▶ _PROBLEM STATEMENT_
Because the pictures are not wanted, give back only the exact text of every entry below.

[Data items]
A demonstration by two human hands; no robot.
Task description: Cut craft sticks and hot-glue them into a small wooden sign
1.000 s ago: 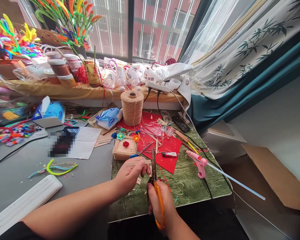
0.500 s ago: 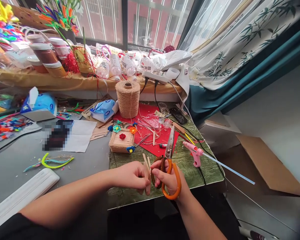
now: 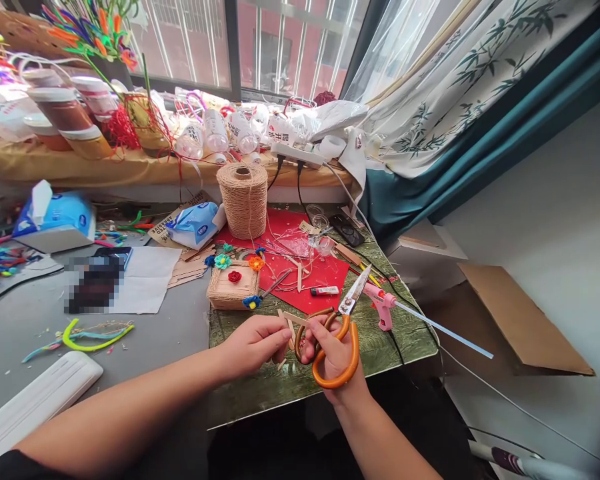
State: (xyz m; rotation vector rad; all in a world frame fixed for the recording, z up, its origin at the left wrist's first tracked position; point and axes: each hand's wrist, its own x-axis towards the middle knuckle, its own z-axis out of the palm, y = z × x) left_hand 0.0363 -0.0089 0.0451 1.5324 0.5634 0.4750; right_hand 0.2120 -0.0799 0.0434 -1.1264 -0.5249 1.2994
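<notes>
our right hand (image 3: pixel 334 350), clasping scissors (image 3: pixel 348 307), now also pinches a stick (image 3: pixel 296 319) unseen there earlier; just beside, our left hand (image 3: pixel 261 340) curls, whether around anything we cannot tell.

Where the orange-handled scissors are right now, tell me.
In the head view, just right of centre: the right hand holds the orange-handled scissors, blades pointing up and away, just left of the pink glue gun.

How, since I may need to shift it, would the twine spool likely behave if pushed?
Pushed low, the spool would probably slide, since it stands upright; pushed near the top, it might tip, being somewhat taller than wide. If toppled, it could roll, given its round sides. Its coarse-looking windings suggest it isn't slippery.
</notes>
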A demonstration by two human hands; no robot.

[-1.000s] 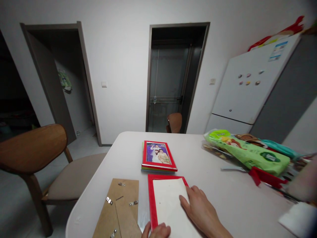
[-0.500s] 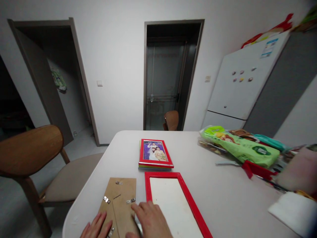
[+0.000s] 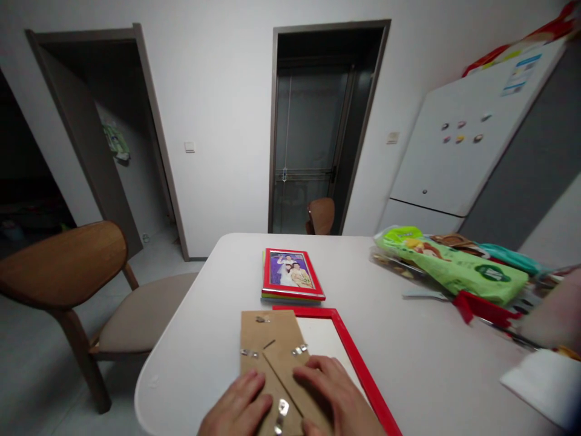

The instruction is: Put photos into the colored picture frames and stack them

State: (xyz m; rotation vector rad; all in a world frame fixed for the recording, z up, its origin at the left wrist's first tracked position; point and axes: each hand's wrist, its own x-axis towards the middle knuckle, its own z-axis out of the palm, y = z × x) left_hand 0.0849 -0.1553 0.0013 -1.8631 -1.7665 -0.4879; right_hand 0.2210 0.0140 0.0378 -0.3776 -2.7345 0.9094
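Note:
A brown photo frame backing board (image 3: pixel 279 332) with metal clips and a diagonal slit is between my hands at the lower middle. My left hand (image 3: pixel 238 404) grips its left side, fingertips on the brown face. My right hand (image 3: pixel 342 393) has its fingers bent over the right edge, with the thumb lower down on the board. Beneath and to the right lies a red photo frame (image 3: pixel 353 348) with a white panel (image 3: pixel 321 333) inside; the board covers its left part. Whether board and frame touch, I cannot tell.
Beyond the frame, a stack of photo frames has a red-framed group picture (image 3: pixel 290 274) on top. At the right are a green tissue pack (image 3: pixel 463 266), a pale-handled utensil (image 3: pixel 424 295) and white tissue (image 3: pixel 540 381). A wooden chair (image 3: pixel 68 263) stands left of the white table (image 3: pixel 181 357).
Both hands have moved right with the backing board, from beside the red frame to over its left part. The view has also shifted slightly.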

▶ _REPLY TO THE EXERCISE_
A demonstration by two human hands; no robot.
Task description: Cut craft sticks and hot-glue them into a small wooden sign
1.000 s ago: 
0.500 s ago: 
now: 
State: (xyz m; rotation vector rad; all in a world frame fixed for the recording, z up, its origin at the left wrist's first tracked position; point and axes: each hand's wrist, its own x-axis towards the middle knuckle, its own z-axis out of the palm, y = z × x) left_hand 0.0363 -0.0089 0.0451 1.5324 0.5634 0.4750; right_hand 0.2120 -0.0799 0.0434 -1.1264 -0.5249 1.2994
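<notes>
our right hand (image 3: pixel 334 350), clasping scissors (image 3: pixel 348 307), now also pinches a stick (image 3: pixel 296 319) unseen there earlier; just beside, our left hand (image 3: pixel 261 340) curls, whether around anything we cannot tell.

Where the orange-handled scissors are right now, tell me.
In the head view, just right of centre: the right hand holds the orange-handled scissors, blades pointing up and away, just left of the pink glue gun.

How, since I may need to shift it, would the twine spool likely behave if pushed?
Pushed low, the spool would probably slide, since it stands upright; pushed near the top, it might tip, being somewhat taller than wide. If toppled, it could roll, given its round sides. Its coarse-looking windings suggest it isn't slippery.
</notes>
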A demonstration by two human hands; no robot.

[-1.000s] 
[-0.500s] 
[+0.000s] 

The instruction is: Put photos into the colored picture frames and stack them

State: (xyz m; rotation vector rad; all in a world frame fixed for the recording, z up, its origin at the left wrist's first tracked position; point and axes: each hand's wrist, its own x-axis towards the middle knuckle, its own z-axis out of the palm, y = z × x) left_hand 0.0849 -0.1553 0.0013 -1.8631 -1.7665 -0.4879; right_hand 0.2210 0.0140 0.0378 -0.3776 -2.7345 0.9094
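Note:
A brown photo frame backing board (image 3: pixel 279 332) with metal clips and a diagonal slit is between my hands at the lower middle. My left hand (image 3: pixel 238 404) grips its left side, fingertips on the brown face. My right hand (image 3: pixel 342 393) has its fingers bent over the right edge, with the thumb lower down on the board. Beneath and to the right lies a red photo frame (image 3: pixel 353 348) with a white panel (image 3: pixel 321 333) inside; the board covers its left part. Whether board and frame touch, I cannot tell.
Beyond the frame, a stack of photo frames has a red-framed group picture (image 3: pixel 290 274) on top. At the right are a green tissue pack (image 3: pixel 463 266), a pale-handled utensil (image 3: pixel 424 295) and white tissue (image 3: pixel 540 381). A wooden chair (image 3: pixel 68 263) stands left of the white table (image 3: pixel 181 357).
Both hands have moved right with the backing board, from beside the red frame to over its left part. The view has also shifted slightly.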

That wraps up the exercise.